**What you should do:** Please print exactly the lines below, from the start of the material up to and including the line with "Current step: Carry", but none of the pictures.

**Collected material:**
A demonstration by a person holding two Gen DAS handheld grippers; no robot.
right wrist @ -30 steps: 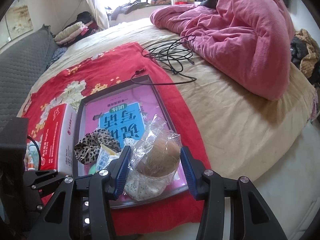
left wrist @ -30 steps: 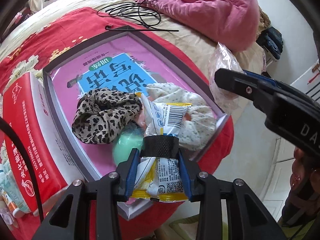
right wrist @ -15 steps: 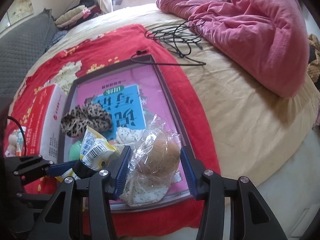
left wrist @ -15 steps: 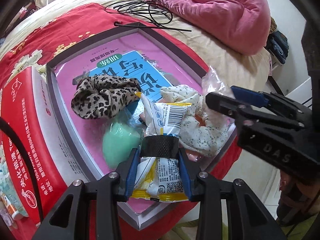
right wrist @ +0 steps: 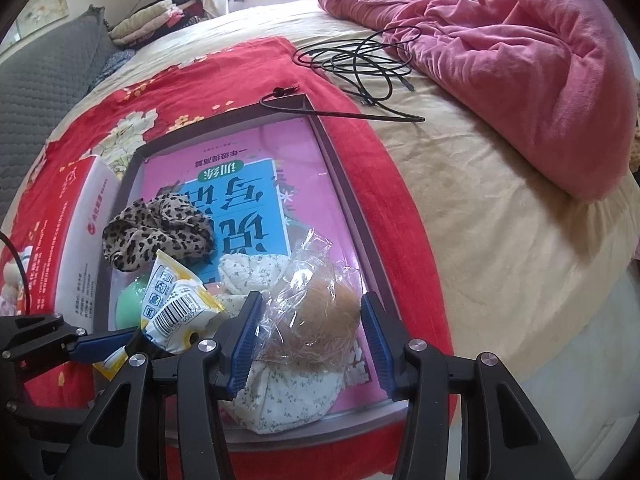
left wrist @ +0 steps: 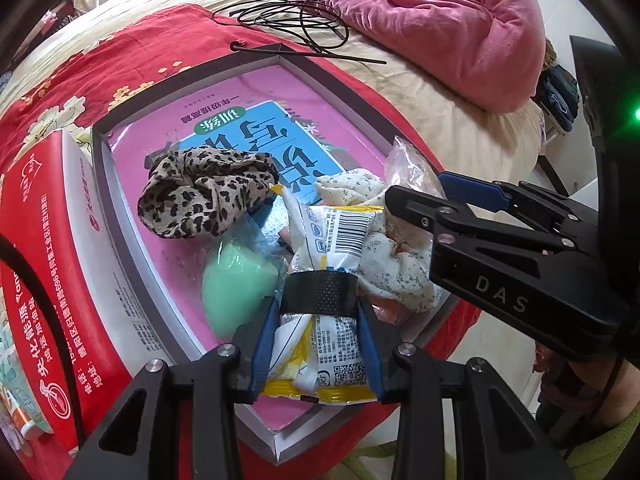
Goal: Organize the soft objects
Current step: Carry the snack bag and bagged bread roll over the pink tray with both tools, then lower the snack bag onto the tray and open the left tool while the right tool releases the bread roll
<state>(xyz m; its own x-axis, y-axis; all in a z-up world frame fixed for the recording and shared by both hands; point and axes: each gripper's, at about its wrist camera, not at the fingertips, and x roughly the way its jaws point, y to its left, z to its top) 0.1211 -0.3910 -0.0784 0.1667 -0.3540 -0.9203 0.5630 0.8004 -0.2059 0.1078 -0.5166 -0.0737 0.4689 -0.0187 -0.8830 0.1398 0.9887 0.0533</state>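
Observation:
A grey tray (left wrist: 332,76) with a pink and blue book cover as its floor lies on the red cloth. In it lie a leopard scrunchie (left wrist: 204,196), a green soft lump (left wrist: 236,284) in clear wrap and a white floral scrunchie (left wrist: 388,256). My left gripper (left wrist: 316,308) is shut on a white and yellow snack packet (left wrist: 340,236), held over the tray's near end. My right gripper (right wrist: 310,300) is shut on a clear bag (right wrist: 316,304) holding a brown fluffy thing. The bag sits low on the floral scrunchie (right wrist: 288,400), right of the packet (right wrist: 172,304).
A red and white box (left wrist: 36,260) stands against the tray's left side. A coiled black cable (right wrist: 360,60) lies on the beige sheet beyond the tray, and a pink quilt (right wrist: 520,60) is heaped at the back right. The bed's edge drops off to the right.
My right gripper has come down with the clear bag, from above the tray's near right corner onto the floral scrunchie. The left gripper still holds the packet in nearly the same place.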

**Solution to this problem:**
A demonstration by a person holding two Gen DAS handheld grippers; no robot.
right wrist @ -30 steps: 
left wrist @ -30 steps: 
right wrist @ -15 steps: 
left wrist @ -15 steps: 
right wrist @ +0 steps: 
left wrist @ +0 steps: 
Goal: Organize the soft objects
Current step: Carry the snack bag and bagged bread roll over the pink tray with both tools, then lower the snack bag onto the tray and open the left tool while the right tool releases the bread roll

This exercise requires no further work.